What the task asks: Only one stretch of the data below is wanted: the lines starting at the one with "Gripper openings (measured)" and ending at the one with "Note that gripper", both included, given again exactly.
______
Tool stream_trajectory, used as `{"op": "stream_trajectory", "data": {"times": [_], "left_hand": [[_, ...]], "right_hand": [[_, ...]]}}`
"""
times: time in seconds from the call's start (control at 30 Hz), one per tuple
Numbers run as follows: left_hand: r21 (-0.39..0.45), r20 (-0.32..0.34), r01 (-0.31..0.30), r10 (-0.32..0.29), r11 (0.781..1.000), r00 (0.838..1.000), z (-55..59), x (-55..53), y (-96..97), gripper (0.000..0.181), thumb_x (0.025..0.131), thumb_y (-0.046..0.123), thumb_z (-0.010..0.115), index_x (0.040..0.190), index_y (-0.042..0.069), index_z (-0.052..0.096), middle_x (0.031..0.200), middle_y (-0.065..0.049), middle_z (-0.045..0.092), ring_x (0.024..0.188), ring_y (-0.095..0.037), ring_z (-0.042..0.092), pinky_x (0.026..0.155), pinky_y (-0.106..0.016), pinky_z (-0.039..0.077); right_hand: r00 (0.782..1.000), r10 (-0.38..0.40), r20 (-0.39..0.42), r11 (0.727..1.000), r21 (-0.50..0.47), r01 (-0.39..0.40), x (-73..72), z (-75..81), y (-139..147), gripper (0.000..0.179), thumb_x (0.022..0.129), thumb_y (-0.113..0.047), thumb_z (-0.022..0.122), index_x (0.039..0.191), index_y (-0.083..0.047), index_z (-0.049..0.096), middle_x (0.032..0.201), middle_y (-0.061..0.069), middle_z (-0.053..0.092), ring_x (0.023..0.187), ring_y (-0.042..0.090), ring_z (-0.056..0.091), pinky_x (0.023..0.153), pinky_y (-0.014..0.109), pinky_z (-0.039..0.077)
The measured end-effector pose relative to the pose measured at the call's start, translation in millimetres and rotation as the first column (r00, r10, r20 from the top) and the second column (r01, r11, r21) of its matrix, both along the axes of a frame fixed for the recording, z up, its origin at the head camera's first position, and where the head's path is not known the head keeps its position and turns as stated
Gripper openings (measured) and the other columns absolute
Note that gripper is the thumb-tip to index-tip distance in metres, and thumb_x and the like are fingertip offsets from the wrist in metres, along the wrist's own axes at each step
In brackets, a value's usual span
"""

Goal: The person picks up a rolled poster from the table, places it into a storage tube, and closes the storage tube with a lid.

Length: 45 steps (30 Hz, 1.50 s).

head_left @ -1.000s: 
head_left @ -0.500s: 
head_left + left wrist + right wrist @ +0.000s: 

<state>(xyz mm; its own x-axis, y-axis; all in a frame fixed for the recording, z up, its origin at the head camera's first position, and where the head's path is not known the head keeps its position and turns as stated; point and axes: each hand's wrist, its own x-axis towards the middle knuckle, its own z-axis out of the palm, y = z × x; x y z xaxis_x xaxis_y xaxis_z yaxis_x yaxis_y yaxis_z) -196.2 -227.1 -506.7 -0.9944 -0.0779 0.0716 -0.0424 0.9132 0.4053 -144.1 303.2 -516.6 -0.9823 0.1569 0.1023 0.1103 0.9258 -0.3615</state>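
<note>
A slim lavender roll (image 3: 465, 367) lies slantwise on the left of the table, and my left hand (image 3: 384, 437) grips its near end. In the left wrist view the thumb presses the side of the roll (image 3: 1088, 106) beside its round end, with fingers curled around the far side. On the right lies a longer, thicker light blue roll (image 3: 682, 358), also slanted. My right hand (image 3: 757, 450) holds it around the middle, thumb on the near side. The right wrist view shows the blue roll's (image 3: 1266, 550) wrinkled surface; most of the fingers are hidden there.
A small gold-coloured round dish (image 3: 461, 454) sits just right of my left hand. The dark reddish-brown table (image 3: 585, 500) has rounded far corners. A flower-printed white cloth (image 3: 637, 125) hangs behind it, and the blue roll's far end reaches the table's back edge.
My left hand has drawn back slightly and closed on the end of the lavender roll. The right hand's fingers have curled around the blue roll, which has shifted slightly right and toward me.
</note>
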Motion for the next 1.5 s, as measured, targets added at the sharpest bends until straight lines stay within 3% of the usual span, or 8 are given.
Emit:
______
Result below:
Gripper openings (measured) and the other columns absolute
Note that gripper is the thumb-tip to index-tip distance in metres, and thumb_x and the like are fingertip offsets from the wrist in metres, along the wrist's own axes at each step

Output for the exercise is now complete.